Survival__ Structuring Prosperity for Yourself and the Nation - Charles George Smith [21]
Lastly, the mind is remarkably easy to hijack via emotional reward receptors. Former FDA head David Kessler recently described how the food industry designs its products to activate these reward centers with faux-foods loaded with sugar, fat and salt (from his book The End of Overeating: Taking Control of the Insatiable American Appetite):
"They aren't selling just any commodity. They've designed highly stimulating products, and consumers come back for more. Nothing sells as much as something that stimulates the rewards-circuitry of the brain. It's all about selling product."
Unfortunately, humans are prone to a formidably long and varied List of cognitive biases. Those tasked with manipulating public opinion for political or financial gain are of course well versed in these biases, which I would characterize as cognitive traps, and highly attuned to the most productive times and places to deploy them.

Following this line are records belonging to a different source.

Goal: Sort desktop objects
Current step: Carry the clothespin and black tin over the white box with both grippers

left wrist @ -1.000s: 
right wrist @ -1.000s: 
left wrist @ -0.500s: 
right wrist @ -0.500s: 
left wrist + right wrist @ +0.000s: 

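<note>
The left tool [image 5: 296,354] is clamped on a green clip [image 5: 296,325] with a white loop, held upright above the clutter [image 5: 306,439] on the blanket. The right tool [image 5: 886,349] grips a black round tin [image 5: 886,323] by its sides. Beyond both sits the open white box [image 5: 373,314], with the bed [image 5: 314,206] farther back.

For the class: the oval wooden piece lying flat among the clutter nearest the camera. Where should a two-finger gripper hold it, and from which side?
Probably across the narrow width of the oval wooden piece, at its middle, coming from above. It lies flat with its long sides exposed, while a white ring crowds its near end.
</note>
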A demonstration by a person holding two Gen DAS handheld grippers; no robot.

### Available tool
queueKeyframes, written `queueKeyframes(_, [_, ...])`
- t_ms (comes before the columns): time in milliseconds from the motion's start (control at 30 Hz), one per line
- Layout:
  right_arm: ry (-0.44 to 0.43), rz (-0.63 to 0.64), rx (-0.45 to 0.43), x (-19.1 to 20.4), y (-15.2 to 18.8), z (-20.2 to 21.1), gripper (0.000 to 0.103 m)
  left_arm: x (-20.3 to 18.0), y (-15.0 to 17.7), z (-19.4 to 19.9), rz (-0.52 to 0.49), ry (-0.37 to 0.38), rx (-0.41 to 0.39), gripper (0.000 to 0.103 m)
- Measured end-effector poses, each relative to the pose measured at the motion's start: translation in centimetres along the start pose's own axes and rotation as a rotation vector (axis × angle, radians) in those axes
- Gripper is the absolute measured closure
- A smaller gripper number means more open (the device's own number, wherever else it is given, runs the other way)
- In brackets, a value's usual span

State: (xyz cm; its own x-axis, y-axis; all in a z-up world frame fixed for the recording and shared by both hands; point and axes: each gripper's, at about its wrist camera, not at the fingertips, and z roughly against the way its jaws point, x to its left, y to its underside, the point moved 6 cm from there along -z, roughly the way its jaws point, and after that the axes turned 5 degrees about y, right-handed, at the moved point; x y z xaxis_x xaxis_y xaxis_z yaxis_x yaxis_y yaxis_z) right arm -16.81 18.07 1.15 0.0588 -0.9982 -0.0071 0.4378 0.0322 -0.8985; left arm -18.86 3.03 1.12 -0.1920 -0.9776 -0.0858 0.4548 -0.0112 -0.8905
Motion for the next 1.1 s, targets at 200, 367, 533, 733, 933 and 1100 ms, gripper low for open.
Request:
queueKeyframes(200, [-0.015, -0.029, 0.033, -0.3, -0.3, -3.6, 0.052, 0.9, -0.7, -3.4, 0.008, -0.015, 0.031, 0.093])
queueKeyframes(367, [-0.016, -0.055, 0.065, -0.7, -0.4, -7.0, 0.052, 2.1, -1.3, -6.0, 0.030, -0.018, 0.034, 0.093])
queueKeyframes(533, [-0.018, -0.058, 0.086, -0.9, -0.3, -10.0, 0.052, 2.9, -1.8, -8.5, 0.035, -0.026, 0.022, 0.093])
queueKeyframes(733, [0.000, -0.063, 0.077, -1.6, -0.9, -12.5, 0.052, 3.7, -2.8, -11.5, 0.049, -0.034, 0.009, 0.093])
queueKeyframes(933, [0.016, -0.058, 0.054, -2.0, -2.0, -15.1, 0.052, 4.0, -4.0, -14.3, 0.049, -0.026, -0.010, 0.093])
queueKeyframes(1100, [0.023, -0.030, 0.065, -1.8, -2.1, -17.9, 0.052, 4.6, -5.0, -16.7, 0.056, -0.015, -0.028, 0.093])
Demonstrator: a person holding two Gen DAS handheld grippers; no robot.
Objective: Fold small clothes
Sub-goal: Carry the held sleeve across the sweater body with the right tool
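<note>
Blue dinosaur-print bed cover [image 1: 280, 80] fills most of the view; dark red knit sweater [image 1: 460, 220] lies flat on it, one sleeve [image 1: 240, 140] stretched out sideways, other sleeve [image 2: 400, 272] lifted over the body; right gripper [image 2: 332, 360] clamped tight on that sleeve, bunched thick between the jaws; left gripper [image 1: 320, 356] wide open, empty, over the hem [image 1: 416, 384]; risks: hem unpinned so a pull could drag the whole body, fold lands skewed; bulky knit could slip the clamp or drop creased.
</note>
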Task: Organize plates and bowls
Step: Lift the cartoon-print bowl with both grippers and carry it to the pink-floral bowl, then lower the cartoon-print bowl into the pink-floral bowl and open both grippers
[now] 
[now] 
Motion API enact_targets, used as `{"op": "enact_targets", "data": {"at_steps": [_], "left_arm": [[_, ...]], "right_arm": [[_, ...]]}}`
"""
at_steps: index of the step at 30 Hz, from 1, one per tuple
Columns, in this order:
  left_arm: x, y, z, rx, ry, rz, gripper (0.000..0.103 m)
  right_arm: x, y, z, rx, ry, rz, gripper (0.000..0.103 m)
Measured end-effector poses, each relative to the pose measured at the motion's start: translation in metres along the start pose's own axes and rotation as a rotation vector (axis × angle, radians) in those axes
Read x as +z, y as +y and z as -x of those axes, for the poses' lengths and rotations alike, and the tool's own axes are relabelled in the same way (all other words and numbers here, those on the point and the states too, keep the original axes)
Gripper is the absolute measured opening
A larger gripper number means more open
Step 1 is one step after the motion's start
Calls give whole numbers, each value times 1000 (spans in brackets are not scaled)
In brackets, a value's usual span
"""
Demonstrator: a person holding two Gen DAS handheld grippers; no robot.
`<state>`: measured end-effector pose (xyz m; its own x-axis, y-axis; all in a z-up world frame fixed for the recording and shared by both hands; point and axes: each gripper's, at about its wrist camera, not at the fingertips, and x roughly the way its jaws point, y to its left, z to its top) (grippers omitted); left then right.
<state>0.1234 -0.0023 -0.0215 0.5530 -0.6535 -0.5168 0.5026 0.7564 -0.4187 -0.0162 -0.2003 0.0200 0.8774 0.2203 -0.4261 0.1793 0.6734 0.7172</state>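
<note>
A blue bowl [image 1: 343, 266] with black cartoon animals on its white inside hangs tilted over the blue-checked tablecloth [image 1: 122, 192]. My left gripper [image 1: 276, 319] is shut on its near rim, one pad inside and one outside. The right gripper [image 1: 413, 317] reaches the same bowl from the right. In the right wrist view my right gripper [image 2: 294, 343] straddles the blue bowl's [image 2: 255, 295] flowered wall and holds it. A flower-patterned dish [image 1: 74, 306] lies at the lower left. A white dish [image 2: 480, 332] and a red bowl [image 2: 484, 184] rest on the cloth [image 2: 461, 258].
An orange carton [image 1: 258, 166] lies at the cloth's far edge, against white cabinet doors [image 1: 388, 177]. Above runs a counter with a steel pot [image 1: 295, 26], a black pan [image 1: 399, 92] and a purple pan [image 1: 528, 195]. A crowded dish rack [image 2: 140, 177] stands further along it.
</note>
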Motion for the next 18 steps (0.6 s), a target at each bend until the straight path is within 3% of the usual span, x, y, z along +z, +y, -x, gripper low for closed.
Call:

Despite the many traps in our default modes of thinking and our pernicious tropism toward short-term contexts, when we have no choice left then we are capable of making short-term sacrifices to further long-term gains. This is the response we need to foster to survive the Great Transformation just ahead.
Context Two: Cycles and Patterns of History
While every era of crisis is unique, authors such as David Fischer (The Great Wave: Price Revolutions and the Rhythm of History), Jared Diamond ( Collapse: How Societies Choose to Fail or Succeed ) and Joseph Tainter ( The Collapse of Complex Societies) have carefully researched how cycles of price, conflict and resource depletion tend to repeat as human populations rise beyond the carrying capacity of their environment.
I address these cycles in Food Shortages, Rising Prices, Stagnant Wages:
Welcome to the 13th Century (reprinted in a later chapter).
As we seek to understand long-wave cycles, we must also recognize that the crises of our era are unique even as they are manifesting within historical cycles.
A number of recent books have described the unique set of challenges we face: for instance The Long Emergency: Surviving the End of Oil, Climate Change, and Other Converging Catastrophes of the Twenty-First Century by James Howard Kunstler and Financial Armageddon: Protecting Your Future from Four Impending Catastrophes by Michael Panzner. Other books have addressed critical environmental, energy and demographic issues: The Future of Life, Beyond Oil: The View from Hubbert's Peak, Fewer: How the New Demography of Depopulation Will Shape Our Future, The Coming Generational Storm: What You Need to Know about America's Economic Future, The Rhythm of War and The Fourth Turning.
Given this wealth of material, I hesitate to even attempt a short summary of all the interwoven structural challenges of our era. But the key context is this: financial and resource crises are not new; they are recurring features of human civilization. But many aspects of our era's crises are unique in all of human history: never before have we faced depletion of fossil fuels and the population pressures of over 6.5 billion humans to feed, house, clothe, transport, heal and care for in their old age. Never before have we as a species been so dependent on fragile supply chains and fast-depleting global resources.
Consider the overfishing of the world's oceans; what once seemed inexhaustible—the supply of fish—is now heading to near-zero.
Ironically, this cyclical nature of crisis lends itself to complacency: if we managed to get through those crises, then we can do it again, the power of human innovation will save us, etc. Unfortunately, there have been many times when the human populace did not "get through" the crisis; populations collapsed to mere shadows of their levels reached in the years of rising abundance.